Der Titel dieses Buches suggeriert eine wissenschaftliche Aufarbeitung des Arbeitsbegriffs, doch eigentlich geht es dem Autor um die Aufklärung seiner Leser über den viel zitierten „Burn-Out“ und vor allem um den Kampf gegen seine Ursachen. Dass dabei auch ein Exkurs in die Geschichte der Arbeit und ihre Bedeutung in den verschiedenen Epochen und Kulturkreisen anfällt, ist zwar verständlich und auch informativ, jedoch bleibt diese trotz eines sehr umfangreichen Literaturverzeichnisses und vieler Anmerkungen eher summarisch und populärwissenschaftlich.

Hauptgegner sind für Bauer die heutigen Arbeitsbedingungen, die mit der Digitalisierung eine immer höhere Arbeitsdichte und Beschleunigung erfahren haben. Damit liegt er zwar durchaus richtig, denn in Zeiten der schriftlichen Mitteilungen auf Papier wurden jede geschäftliche Korrespondenz und auch die Arbeitsabläufe zwangsläufig auf das Tempo des physischen Transports reduziert. Mit E-Mail und Online-Zugriffen zu allen benötigten Informationen werden Arbeitsabläufe in allen Bereichen, die nicht unmittelbar mit der Produktion physischer Güter zu tun haben, – vor allem in Vertrieb, Marketing und Verwaltung -, erheblich beschleunigt.

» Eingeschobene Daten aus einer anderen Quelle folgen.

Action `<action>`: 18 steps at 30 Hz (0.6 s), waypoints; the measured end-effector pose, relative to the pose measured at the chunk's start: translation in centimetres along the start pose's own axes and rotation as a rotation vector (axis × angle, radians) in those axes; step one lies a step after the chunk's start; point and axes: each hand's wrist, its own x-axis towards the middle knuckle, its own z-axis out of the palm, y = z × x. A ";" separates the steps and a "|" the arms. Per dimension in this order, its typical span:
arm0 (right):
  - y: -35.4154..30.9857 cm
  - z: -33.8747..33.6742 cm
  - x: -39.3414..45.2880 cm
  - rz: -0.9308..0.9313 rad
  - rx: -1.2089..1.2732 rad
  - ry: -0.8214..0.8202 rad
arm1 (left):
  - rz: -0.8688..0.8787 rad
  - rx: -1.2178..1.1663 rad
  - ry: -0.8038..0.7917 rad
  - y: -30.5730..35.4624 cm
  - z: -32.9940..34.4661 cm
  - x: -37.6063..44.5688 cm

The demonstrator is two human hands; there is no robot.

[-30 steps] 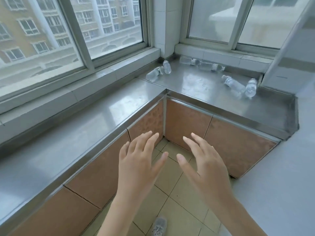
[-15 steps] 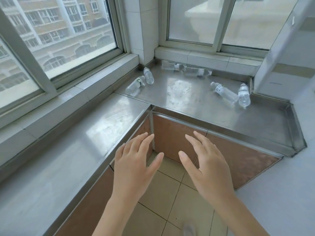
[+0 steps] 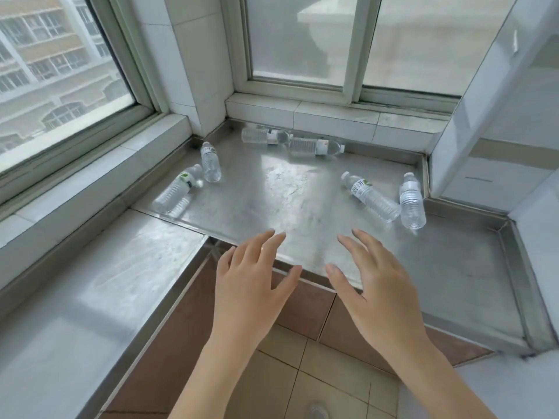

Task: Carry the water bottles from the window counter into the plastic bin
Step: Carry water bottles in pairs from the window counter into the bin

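Several clear water bottles lie on their sides on the steel window counter (image 3: 260, 201). Two bottles (image 3: 177, 190) (image 3: 210, 162) rest at the left near the corner pillar. Two more (image 3: 263, 136) (image 3: 314, 146) lie end to end along the back sill. Another two (image 3: 370, 196) (image 3: 411, 201) sit at the right by the wall. My left hand (image 3: 251, 285) and my right hand (image 3: 378, 288) hover with fingers spread over the counter's front edge, holding nothing, well short of every bottle. No plastic bin is in view.
The counter runs in an L along the left window (image 3: 60, 71) and the back window (image 3: 348, 40). A white wall panel (image 3: 496, 131) closes the right side. Brown tiled cabinet fronts (image 3: 302, 306) and beige floor tiles (image 3: 287, 373) lie below my hands.
The view has closed in on the corner counter and the bottles look larger. Both hands have risen from over the floor to the counter's front edge, still spread and empty.
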 end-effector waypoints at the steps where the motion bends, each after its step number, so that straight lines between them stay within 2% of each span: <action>1: 1.0 -0.2 1.2 0.008 -0.014 0.000 | 0.005 -0.004 -0.008 0.7 0.8 1.3; 18: 13.4 3.1 17.5 0.295 -0.150 0.018 | 0.211 -0.107 -0.232 5.5 14.9 22.8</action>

Aber Bauer suggeriert mit dieser Anklage gegen heutige Arbeitsbedingungen auch eine „gute alte Zeit“, die es natürlich nie gegeben hat. Öffentliche Statistiken belegen, dass die durchschnittliche wöchentliche Arbeitszeit in Deutschland unter vierzig Stunden liegt, ein Wert, von dem bis in die fünfziger Jahre des letzten Jahrhunderts jeder Arbeiter und Angestellte nur geträumt hätte. Das heißt, die Beschleunigung und Arbeitsdichte betrifft nur einen kleinen Teil der arbeitenden Bevölkerung, und zwar die, die um der Karriere willen bereit sind, sich selbst auszubeuten. Bauer gibt dies auch implizit zu, wenn er auf den Gruppendruck vor allem bei jungen Leuten hinweist, aber weist dann doch auf den Finanzkapitalismus als den Hauptschuldigen. Seiner Meinung nach sucht seit den 80er Jahren das internationale Kapital nur noch den schnellen Gewinn und presst daher alle Firmen, in die es investiert, gnadenlos aus.

Nun hat sich die Finanzbranche – vor allem in den letzten Jahren – sicher nicht zum sozialen Musterknaben entwickelt, und für viele Missstände kann man sie durchaus verantwortlich machen. Doch die höheren Anforderungen im Arbeitsalltag und die geringere Arbeitsplatzsicherheit hat wohl auch gewichtige andere Gründe. Bis Ende der achtziger Jahre trat der gesamte sozialistische Block wegen seiner Ineffizienz nicht als Konkurrent auf den Weltmärkten, sondern nur als – unfreiwilliger – Konsument und Kunde auf, denn die benötigten Güter konnten diese Staaten nur im Westen erwerben. Dort hatte man es sich seit dem Zweiten Weltkrieg in einem durch die weltpolitischen Verhältnisse weitgehend geschützten Markt gemütlich eingerichtet und konnte in mehr oder minder gemächlichem Tempo mit üppiger Personalausstattung arbeiten. Mit dem Zusammenbruch der sozialistischen Systeme traten all diese Länder als Konkurrenten auf dem Arbeitsmarkt auf, allen voran China, das zwar nicht zusammengebrochen war, aber in einem Scheinkommunimus einen Staatskapitalismus eingeführt hatte. Und auch die Schwellenländer hatten sich in der Zwischenzeit soweit entwickelt, dass sie nicht mehr nur Abnahmemärkte waren. Soviel zum Druck auf die westliche Industriewelt und die Gründe für die Verdichtung und Effizienzsteigerung der Arbeit.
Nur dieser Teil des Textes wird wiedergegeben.